GOAL OF THE EXERCISE: In the entries that follow, find the word "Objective" and report each line it is on.

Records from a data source

______________________________

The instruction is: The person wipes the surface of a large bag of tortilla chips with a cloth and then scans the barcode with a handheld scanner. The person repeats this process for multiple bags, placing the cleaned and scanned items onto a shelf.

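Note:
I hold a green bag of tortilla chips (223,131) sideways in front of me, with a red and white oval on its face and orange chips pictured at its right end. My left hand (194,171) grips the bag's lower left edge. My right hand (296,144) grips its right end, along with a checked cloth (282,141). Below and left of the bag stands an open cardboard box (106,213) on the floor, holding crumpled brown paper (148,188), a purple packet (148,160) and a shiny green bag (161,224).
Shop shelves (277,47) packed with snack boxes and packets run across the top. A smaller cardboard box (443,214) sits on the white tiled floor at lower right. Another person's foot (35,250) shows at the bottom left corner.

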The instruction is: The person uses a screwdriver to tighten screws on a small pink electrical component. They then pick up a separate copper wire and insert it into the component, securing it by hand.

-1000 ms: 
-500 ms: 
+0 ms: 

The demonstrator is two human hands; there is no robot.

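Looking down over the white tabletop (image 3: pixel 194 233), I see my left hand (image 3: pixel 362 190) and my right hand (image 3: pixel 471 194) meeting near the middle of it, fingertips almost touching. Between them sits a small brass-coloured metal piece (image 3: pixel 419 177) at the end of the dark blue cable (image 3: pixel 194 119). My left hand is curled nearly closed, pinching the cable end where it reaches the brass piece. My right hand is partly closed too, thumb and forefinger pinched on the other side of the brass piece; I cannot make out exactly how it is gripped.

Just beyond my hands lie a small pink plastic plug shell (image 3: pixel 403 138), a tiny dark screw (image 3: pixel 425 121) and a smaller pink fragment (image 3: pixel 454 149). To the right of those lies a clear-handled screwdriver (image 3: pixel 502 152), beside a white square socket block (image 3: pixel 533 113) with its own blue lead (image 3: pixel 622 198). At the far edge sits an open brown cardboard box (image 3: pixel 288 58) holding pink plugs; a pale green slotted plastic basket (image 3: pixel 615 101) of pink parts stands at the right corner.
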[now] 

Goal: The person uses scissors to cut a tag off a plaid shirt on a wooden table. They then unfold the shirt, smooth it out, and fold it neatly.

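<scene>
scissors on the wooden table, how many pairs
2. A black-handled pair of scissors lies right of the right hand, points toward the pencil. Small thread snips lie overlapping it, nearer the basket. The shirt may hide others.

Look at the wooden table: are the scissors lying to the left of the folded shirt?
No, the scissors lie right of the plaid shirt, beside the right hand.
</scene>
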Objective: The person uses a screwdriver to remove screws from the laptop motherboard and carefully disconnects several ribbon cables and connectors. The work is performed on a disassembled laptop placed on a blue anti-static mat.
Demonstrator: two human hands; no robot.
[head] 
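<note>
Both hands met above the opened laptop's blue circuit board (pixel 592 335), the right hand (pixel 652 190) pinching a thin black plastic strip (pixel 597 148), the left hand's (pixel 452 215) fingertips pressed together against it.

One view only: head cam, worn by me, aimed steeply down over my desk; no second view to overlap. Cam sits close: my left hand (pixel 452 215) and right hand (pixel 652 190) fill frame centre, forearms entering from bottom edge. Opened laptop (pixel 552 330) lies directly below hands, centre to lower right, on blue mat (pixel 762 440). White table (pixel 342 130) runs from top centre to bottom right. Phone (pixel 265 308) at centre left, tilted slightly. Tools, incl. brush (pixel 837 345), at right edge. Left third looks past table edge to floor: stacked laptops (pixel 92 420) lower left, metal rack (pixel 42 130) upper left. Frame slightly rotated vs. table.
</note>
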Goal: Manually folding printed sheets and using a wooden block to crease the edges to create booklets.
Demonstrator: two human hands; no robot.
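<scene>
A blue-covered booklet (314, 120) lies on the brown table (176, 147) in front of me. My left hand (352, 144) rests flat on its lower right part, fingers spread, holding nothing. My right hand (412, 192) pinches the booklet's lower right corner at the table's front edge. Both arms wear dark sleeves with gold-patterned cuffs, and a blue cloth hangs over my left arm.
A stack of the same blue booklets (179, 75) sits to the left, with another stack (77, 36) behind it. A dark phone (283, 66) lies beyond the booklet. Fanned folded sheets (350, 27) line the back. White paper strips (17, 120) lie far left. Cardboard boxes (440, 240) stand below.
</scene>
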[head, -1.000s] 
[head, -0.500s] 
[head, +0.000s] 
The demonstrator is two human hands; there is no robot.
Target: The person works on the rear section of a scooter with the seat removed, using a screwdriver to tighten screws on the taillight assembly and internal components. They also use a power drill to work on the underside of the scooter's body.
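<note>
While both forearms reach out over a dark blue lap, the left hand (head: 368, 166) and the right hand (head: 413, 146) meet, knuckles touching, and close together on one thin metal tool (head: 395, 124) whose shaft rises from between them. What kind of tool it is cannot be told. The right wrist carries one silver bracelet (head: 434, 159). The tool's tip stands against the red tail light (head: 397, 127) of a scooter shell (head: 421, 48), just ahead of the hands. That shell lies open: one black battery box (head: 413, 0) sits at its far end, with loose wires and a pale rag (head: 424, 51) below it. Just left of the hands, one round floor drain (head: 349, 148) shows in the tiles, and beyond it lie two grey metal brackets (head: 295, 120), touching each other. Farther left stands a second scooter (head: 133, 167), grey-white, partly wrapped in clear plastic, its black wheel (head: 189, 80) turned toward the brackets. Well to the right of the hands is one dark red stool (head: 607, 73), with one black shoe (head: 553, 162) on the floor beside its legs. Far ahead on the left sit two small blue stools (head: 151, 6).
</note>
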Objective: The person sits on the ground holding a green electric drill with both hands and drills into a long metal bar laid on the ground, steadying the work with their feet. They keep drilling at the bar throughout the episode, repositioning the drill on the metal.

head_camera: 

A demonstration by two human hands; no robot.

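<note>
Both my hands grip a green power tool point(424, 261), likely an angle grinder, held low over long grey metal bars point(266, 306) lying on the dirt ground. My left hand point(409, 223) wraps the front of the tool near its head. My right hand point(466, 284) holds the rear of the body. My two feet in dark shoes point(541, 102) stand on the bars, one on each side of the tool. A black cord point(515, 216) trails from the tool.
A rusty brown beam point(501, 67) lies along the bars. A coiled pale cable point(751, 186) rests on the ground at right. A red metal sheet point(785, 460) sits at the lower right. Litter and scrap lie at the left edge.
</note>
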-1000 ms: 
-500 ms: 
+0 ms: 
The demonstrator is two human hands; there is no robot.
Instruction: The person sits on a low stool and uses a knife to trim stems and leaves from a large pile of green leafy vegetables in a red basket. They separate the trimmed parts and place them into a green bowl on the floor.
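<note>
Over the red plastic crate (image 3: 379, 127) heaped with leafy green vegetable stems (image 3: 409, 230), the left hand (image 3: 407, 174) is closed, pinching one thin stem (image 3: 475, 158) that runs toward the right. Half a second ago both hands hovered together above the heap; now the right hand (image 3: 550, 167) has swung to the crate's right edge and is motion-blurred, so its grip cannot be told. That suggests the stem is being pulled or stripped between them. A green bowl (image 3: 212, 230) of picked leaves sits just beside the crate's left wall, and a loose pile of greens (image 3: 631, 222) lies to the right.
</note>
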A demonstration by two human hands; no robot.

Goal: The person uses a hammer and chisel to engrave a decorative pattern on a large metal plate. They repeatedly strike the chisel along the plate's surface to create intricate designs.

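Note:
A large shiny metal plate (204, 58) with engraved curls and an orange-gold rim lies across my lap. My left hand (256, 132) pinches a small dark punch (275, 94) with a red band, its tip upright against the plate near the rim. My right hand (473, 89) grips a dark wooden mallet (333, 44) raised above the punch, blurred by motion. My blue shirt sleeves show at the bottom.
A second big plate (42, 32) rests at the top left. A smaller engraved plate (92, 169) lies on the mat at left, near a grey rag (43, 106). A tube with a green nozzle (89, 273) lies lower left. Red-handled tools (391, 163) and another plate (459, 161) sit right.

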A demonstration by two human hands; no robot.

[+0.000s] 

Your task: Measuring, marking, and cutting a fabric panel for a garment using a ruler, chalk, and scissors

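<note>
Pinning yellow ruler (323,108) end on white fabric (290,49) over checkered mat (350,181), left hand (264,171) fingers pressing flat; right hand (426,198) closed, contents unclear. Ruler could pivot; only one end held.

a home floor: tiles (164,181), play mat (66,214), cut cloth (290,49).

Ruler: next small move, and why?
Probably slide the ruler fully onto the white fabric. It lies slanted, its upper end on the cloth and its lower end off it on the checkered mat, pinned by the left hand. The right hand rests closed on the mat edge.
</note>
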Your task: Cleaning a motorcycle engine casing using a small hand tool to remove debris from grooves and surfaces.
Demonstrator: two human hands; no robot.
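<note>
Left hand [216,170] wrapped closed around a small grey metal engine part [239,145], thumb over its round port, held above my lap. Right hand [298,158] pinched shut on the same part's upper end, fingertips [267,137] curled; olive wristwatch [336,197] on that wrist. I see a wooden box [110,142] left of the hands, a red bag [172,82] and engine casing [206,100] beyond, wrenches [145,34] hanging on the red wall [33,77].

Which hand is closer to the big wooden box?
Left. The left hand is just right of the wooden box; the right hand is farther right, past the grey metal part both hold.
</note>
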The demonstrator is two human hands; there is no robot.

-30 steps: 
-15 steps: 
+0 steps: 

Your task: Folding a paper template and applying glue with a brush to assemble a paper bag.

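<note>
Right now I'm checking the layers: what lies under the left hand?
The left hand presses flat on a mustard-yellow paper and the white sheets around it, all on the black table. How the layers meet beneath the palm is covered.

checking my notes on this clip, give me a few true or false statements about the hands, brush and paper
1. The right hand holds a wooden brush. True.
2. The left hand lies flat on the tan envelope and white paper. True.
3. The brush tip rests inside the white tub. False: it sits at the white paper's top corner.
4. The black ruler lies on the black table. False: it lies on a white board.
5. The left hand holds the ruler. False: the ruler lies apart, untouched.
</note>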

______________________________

ANSWER TO THIS PROBLEM:
Objective: The person uses a screwdriver to remove screws from the laptop motherboard and carefully disconnects several ribbon cables and connectors. The work is performed on a disassembled laptop placed on a blue anti-static mat.
Objective: The person sits on the ground holding a green electric drill with both hands and drills into a long metal bar laid on the ground, steadying the work with their feet. They keep drilling at the bar throughout the episode, repositioning the drill on the metal.

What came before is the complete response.